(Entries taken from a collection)

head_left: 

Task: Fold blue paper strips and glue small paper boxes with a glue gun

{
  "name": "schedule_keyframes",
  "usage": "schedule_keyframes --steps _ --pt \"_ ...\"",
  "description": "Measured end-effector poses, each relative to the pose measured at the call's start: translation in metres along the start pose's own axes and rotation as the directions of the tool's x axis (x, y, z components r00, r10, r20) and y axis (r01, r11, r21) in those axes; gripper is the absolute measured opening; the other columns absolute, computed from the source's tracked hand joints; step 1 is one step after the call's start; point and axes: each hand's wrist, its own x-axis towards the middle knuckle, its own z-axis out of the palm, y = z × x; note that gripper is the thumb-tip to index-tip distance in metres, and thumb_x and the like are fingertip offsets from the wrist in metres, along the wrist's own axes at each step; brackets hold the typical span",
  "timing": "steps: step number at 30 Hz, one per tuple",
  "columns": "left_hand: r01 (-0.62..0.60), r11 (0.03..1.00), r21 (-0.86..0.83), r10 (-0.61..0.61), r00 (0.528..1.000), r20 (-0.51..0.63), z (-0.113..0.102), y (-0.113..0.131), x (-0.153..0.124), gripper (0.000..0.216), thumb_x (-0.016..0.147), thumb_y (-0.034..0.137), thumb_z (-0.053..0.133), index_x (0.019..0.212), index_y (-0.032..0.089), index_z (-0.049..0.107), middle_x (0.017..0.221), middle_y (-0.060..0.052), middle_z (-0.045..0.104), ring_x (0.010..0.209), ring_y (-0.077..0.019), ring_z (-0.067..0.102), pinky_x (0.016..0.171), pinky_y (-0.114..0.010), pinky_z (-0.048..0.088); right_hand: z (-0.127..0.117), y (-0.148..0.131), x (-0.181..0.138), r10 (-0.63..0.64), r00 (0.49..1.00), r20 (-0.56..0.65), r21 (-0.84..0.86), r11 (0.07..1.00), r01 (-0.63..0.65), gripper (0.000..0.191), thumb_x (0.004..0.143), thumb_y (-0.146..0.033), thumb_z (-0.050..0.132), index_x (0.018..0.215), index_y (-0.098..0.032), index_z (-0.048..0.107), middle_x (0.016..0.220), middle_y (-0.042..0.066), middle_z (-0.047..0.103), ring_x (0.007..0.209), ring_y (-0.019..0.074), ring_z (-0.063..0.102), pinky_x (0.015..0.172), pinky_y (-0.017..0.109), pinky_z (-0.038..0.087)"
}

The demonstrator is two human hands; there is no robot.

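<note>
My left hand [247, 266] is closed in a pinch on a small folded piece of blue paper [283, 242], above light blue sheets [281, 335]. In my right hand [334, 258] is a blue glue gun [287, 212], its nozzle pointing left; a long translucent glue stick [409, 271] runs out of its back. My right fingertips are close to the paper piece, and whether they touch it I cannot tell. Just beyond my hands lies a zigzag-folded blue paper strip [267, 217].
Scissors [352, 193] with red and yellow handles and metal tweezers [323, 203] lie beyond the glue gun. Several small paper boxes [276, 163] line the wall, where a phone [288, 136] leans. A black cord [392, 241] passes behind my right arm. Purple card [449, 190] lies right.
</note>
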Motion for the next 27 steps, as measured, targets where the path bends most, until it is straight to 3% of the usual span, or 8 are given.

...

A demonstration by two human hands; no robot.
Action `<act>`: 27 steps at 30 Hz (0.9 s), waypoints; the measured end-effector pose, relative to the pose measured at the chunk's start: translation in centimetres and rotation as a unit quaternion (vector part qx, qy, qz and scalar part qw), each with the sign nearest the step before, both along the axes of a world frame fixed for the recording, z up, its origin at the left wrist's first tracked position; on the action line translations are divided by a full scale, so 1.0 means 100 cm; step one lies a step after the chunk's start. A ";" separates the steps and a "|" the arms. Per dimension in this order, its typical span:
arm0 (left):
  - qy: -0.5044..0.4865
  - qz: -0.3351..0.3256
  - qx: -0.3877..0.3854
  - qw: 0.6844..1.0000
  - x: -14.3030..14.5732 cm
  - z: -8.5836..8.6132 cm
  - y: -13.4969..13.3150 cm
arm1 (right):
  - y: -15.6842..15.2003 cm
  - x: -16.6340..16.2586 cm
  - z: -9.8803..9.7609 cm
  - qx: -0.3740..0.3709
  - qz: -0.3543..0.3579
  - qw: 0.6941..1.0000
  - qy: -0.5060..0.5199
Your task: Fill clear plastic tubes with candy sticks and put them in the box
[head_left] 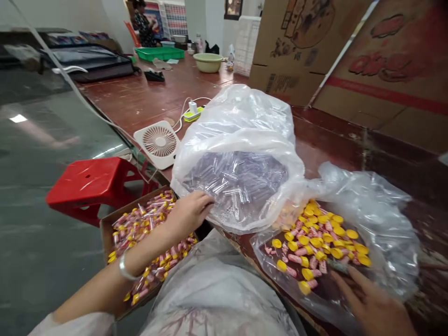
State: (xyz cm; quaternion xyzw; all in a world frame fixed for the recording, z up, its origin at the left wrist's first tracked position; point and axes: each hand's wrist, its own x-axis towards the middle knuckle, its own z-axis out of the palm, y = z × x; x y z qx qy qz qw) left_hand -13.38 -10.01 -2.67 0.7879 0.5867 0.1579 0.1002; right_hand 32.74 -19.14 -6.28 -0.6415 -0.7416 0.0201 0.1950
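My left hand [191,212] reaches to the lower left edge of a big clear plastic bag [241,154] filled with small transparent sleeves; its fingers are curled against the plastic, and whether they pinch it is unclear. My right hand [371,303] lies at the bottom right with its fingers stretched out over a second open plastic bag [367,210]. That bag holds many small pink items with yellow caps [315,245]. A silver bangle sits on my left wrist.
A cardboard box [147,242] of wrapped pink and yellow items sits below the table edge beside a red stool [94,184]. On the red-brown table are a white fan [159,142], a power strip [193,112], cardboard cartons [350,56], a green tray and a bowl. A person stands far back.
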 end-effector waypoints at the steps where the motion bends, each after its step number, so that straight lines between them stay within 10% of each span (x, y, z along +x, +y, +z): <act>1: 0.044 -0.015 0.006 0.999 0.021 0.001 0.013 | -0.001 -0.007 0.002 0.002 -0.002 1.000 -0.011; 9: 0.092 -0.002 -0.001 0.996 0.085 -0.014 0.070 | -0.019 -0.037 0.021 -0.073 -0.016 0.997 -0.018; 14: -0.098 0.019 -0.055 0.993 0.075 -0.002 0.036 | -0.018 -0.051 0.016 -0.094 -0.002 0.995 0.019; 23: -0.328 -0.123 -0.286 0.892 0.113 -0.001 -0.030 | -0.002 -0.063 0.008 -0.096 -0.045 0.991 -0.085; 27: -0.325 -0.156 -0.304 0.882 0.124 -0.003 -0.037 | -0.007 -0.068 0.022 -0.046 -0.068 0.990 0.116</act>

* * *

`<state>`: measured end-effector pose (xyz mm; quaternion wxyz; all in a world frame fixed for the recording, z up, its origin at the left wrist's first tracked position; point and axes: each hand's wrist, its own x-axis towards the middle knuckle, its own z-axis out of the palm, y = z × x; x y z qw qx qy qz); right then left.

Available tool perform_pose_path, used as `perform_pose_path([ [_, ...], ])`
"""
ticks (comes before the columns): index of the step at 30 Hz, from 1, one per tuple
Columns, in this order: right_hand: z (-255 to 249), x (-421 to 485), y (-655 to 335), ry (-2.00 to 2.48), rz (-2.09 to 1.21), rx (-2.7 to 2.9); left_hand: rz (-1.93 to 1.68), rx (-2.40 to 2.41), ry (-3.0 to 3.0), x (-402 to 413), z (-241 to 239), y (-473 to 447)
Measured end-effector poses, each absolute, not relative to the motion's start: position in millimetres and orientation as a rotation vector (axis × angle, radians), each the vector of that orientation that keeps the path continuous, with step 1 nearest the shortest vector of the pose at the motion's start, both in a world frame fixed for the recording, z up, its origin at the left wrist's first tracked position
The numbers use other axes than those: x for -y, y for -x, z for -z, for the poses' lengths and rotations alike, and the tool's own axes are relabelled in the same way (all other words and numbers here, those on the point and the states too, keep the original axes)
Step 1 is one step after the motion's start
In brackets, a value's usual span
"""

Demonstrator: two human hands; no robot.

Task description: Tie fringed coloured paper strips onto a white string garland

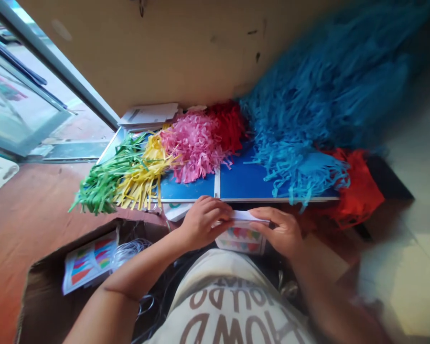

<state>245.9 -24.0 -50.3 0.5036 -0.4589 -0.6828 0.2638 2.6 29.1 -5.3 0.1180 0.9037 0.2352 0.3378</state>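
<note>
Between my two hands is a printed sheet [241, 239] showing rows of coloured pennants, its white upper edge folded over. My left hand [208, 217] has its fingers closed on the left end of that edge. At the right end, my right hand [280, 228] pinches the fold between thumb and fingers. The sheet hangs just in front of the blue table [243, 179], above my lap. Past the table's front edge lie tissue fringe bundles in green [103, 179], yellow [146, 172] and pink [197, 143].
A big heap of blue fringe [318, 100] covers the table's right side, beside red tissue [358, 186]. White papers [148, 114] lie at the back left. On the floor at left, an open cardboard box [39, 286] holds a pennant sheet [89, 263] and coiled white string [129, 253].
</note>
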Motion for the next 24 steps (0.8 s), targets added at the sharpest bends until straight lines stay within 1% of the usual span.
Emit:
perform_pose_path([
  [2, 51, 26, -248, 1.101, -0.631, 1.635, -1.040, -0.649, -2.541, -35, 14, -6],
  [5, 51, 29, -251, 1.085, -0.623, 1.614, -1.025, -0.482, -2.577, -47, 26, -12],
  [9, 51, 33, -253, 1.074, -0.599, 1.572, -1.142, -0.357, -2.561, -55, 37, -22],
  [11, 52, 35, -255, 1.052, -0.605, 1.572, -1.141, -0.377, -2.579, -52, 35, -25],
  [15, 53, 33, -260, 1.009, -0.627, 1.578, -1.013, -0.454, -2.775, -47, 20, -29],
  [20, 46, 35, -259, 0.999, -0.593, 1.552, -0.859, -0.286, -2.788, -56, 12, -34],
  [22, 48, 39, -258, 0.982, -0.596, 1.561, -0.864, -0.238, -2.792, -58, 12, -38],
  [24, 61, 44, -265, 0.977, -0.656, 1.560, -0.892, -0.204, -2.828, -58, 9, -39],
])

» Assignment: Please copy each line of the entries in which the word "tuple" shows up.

» Answer to the exercise:
  "timing": "steps: step number at 30 Hz, one per tuple",
ticks (comes before the columns): index of the step at 30 Hz, from 1, one per tuple

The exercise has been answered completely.